The worker is appealing the decision made by the Workers Compensation Board ("WCB") that his left knee injury was not work related and therefore his claim for compensation was not acceptable. A hearing was held on October 19, 2017 to consider the worker's appeal.

Issue

Whether or not the claim is acceptable.

Decision

That the claim is acceptable.

Background

On August 26, 2016, the worker filed a claim with the WCB for a left knee injury that occurred on August 22, 2016. The worker stated:

I went to work and did my first call, then I went to my second call at 7:10, I was getting out of the car, I put my left foot out I turned to get out and my left knee didn't turn with me and I stood up on it and felt a twinge in my left knee, there was a little bit of pain but I thought it would go away.

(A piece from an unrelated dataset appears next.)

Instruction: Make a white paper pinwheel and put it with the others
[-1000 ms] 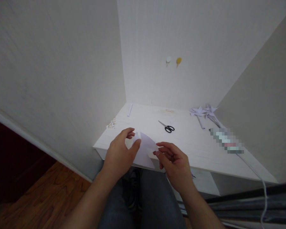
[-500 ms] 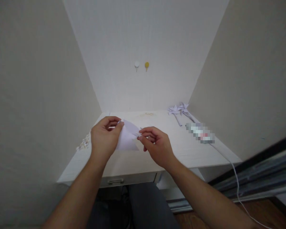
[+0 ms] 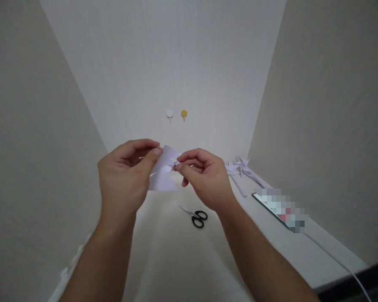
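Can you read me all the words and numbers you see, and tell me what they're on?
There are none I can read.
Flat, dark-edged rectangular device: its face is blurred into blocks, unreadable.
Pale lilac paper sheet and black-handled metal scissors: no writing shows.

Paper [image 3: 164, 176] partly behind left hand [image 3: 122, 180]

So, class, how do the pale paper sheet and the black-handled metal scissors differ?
The pale paper sheet is held up by the left hand and right hand, while the black-handled metal scissors lie on the white tabletop. The sheet is one pale colour; the scissors combine silver and black. Neither touches the other.
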The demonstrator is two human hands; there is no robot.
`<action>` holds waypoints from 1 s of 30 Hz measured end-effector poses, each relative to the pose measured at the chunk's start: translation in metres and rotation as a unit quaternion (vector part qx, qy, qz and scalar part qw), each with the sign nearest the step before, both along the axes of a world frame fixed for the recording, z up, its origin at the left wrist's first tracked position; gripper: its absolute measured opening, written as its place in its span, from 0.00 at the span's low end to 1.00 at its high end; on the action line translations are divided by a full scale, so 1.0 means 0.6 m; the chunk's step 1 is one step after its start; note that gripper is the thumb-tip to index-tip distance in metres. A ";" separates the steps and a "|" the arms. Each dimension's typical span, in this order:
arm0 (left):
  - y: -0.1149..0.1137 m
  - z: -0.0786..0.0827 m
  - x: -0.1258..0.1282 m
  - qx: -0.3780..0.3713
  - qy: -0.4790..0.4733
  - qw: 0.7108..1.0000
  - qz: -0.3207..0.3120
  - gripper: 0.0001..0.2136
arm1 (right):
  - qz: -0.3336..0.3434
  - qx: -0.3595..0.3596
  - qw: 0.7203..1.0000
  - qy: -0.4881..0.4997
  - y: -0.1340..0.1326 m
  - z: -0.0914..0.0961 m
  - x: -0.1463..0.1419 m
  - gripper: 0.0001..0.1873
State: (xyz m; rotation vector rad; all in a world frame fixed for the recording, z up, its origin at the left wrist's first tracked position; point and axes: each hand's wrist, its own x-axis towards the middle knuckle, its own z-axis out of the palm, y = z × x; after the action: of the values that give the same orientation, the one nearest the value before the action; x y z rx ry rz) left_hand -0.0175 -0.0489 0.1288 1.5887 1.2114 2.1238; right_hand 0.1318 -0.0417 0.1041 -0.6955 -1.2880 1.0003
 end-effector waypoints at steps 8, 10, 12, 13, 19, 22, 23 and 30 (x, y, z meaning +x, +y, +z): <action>0.012 -0.033 -0.014 -0.026 0.056 0.998 -0.015 0.04 | 0.007 0.006 1.000 -0.018 0.016 0.005 0.002 0.07; 0.014 -0.039 -0.019 -0.024 0.070 0.997 0.008 0.04 | 0.007 0.007 0.999 -0.030 0.017 0.005 0.002 0.06; 0.016 -0.042 -0.024 -0.024 0.079 0.996 0.018 0.05 | 0.004 0.009 0.999 -0.036 0.017 0.006 0.003 0.06; 0.016 -0.042 -0.027 -0.026 0.082 0.996 0.014 0.05 | 0.002 0.011 0.999 -0.037 0.017 0.007 0.004 0.06; 0.009 -0.033 -0.046 -0.069 0.093 0.990 -0.077 0.02 | 0.009 0.031 0.998 -0.060 0.012 0.011 0.011 0.05; 0.003 -0.029 -0.051 -0.091 0.091 0.981 -0.147 0.01 | 0.007 0.048 0.996 -0.080 0.009 0.012 0.015 0.05; 0.002 -0.029 -0.051 -0.098 0.089 0.977 -0.166 0.01 | 0.003 0.055 0.995 -0.087 0.008 0.013 0.016 0.04; 0.001 -0.030 -0.054 -0.106 0.080 0.970 -0.205 0.02 | -0.001 0.056 0.993 -0.104 0.005 0.014 0.019 0.03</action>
State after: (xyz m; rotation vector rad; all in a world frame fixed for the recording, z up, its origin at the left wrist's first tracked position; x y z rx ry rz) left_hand -0.0501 -0.0484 0.1108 1.7548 1.0055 1.5858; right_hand 0.1434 -0.0386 0.1125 -0.7288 -1.5131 0.8621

I continued to work my shift, my shift Tuesday, August 23, 2016 I was working all day. Then on August 24, 2016 I woke up and noticed it was swollen a bit. I bought a knee brace that day. August 25, took half the day off and went to [hospital] urgent care.

The worker said he delayed reporting his injury to his Resource Coordinator until August 25, 2016 as he didn't think it was that bad.

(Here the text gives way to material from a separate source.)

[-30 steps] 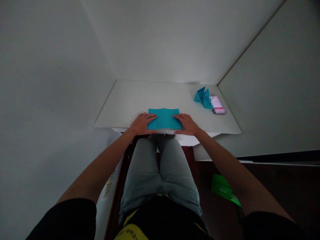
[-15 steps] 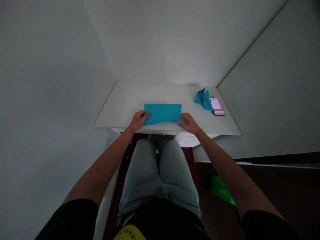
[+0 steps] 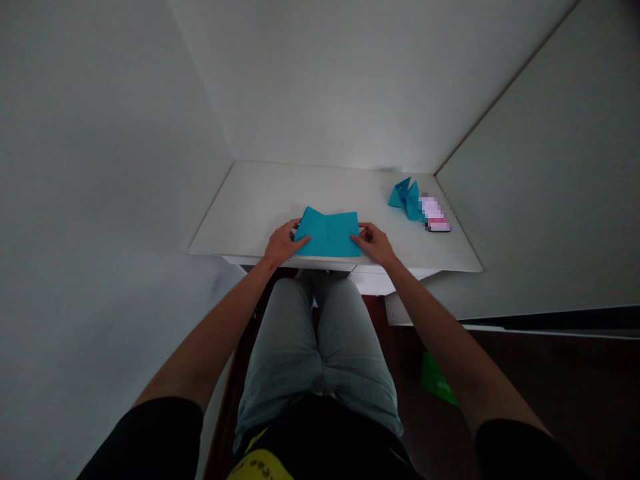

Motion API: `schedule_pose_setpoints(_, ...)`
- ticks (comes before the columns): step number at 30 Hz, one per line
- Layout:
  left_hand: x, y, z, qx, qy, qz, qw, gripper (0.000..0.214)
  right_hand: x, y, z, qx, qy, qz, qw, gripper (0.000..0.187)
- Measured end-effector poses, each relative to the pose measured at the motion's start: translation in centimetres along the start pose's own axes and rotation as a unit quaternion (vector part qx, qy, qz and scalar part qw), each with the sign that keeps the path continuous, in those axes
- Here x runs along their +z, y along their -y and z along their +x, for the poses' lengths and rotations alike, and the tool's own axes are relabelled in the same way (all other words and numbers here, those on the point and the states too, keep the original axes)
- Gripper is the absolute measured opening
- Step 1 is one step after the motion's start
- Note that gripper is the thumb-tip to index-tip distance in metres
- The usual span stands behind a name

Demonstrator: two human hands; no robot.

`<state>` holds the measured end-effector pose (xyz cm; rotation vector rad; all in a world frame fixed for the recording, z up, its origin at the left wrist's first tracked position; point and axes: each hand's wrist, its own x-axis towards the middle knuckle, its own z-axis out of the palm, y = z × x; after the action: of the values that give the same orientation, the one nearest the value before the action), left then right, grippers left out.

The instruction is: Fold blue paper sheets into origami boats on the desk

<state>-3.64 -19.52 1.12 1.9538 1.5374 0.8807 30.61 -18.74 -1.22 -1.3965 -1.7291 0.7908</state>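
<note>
Between my hands is a blue sheet of paper [image 3: 329, 235], near the front edge of the white table. It bends at a crease down its middle, and its left part is raised at the top. My left hand [image 3: 284, 241] pinches the paper's left end, thumb on the near face and fingers behind it. At the right end, my right hand [image 3: 373, 243] grips the paper the same way, its thumb on the lower right edge. The fingertips behind the paper are partly hidden.
A folded blue paper shape [image 3: 406, 198] stands at the back right of the white table [image 3: 260, 190]. Beside it lies a phone [image 3: 436, 215], its screen blurred. Walls border the table at the back and sides. A green object [image 3: 436, 380] is on the dark floor at right.
The flat blue paper now bends at its middle and sits slightly nearer me. My right hand has closed on its right end; my left hand has shifted right, still holding the left end.
</note>
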Motion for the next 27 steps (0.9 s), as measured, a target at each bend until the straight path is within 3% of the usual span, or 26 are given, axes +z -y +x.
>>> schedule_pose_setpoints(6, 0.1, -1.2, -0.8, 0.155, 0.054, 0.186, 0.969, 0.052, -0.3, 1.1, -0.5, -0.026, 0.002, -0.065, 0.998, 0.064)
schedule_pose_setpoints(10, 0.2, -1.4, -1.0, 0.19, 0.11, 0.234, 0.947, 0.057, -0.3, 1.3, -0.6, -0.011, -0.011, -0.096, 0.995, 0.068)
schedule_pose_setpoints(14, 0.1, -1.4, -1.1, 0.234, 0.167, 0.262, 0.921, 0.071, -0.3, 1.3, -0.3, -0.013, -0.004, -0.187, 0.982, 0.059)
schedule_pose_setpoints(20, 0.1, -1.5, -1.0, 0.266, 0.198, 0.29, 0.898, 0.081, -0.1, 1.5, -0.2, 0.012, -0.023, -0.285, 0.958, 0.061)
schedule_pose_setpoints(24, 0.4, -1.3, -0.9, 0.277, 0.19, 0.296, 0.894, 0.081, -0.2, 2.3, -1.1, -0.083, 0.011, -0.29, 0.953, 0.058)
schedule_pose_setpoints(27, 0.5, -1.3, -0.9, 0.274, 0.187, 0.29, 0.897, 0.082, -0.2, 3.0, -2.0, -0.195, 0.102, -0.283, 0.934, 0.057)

The Employer's Accident Report dated August 30, 2016 described the worker's injury as follows:

Worker just parked outside his client's apartment building. While he was getting out of the his (sic) vehicle, he put his left foot out and then stood up and twisted his upper body and brought his right foot to get out of the vehicle. Worker felt a little crack in his left knee as he went to stand outside of his vehicle, but did not think anything of it and continued on with his day.

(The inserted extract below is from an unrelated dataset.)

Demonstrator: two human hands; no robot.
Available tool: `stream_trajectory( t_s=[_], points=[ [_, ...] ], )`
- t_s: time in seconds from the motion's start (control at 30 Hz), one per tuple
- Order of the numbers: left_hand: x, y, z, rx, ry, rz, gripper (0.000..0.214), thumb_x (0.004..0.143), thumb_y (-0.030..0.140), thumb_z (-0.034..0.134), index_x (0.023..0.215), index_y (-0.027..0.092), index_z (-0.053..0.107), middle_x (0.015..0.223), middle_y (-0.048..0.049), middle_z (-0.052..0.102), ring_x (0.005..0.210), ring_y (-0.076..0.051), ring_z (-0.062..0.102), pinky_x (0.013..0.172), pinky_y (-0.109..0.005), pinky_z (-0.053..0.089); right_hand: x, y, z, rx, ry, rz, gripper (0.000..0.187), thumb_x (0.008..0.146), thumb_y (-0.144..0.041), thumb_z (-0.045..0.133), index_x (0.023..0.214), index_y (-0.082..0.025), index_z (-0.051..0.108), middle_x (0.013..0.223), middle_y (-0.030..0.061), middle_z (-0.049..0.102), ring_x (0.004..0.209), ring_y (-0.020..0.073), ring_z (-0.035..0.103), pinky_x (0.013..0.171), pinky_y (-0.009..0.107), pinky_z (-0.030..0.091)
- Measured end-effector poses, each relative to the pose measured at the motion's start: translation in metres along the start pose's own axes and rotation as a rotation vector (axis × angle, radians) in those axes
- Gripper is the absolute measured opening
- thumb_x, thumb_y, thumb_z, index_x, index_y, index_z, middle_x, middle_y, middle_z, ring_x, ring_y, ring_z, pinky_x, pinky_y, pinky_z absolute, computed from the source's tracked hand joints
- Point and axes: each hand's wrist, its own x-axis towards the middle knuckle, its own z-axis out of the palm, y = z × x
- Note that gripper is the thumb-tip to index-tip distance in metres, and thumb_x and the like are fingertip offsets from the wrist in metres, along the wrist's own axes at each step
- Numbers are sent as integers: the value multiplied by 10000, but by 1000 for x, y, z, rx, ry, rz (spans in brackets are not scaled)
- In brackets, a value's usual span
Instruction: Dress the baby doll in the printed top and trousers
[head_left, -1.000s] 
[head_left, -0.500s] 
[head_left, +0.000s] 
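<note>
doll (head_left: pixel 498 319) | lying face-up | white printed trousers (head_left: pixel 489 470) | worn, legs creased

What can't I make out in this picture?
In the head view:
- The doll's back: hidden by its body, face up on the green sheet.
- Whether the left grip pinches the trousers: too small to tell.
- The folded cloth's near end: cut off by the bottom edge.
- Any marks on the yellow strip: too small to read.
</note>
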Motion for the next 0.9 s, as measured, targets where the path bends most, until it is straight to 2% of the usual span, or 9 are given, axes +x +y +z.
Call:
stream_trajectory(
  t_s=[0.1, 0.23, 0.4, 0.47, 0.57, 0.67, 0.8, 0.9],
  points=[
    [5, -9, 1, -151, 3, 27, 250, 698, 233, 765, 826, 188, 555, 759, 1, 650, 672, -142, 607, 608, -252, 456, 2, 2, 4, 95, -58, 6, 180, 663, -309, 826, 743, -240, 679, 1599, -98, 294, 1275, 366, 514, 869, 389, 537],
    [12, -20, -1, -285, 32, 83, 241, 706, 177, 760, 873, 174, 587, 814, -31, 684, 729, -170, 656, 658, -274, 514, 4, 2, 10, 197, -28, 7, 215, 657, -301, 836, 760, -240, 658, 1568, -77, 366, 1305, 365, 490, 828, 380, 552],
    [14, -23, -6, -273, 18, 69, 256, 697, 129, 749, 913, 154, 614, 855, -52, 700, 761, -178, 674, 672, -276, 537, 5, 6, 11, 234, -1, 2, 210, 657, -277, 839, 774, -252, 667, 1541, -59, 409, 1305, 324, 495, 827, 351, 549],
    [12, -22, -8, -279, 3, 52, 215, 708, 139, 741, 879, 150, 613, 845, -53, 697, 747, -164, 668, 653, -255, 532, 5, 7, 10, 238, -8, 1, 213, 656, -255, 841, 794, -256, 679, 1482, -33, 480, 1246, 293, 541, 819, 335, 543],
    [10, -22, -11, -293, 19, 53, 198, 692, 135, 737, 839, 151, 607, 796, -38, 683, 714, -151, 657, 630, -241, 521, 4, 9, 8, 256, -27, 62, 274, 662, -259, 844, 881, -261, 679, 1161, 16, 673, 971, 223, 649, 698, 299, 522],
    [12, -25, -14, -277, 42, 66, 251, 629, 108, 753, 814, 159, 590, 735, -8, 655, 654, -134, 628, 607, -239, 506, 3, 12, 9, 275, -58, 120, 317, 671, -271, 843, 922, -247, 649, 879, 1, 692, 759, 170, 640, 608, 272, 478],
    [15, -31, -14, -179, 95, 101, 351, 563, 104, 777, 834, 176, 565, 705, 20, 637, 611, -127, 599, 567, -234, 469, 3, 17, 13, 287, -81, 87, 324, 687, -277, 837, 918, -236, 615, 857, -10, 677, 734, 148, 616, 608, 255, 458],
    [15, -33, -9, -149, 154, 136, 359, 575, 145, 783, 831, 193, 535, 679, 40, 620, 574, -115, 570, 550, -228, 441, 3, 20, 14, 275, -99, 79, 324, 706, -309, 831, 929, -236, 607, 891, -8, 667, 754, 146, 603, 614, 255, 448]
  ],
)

The employer noted that when the worker called to report his injury on the 25th, he said he thought he pulled his knee. The worker was asked if it happened at work or at home and he replied that he did not know.

On August 31, 2016, a WCB adjudicator called the worker to gather additional information related to the mechanism of injury, the nature of his left knee symptoms and reporting of the accident to his employer.

The worker's claim file, which included medical information, was reviewed by a WCB medical advisor on September 6, 2016 who opined as follows:

• The diagnosis was a left patellar fracture based on left patella/knee x-rays dated August 25, 2016. 

• The natural history of a patellar fracture is typically immediate (often severe) pain at the patella following a forceful blow to the anterior aspect of the patella. The symptoms of swelling and/or bruising may also be reported. Fracture healing may be facilitated through non-surgical or surgical means depending on fragment displacement.

With respect to the August 22, 2016 mechanism of injury, the medical advisor stated:

• [Worker] reported in the Worker Incident Report, that on August 22, 2016 in the act of exiting his vehicle, with his left foot planted, he twisted to exit his vehicle. 

• The August 25, 2016 [hospital] Urgent Care Treatment Record, indicated the history of a twist of the left knee 3 days previously. 

• The August 31, 2016 memo, Initial Contact, indicated that [worker] reported that his left leg was planted and as he turned his knee did not turn. During this action he felt a twinge of pain in his knee.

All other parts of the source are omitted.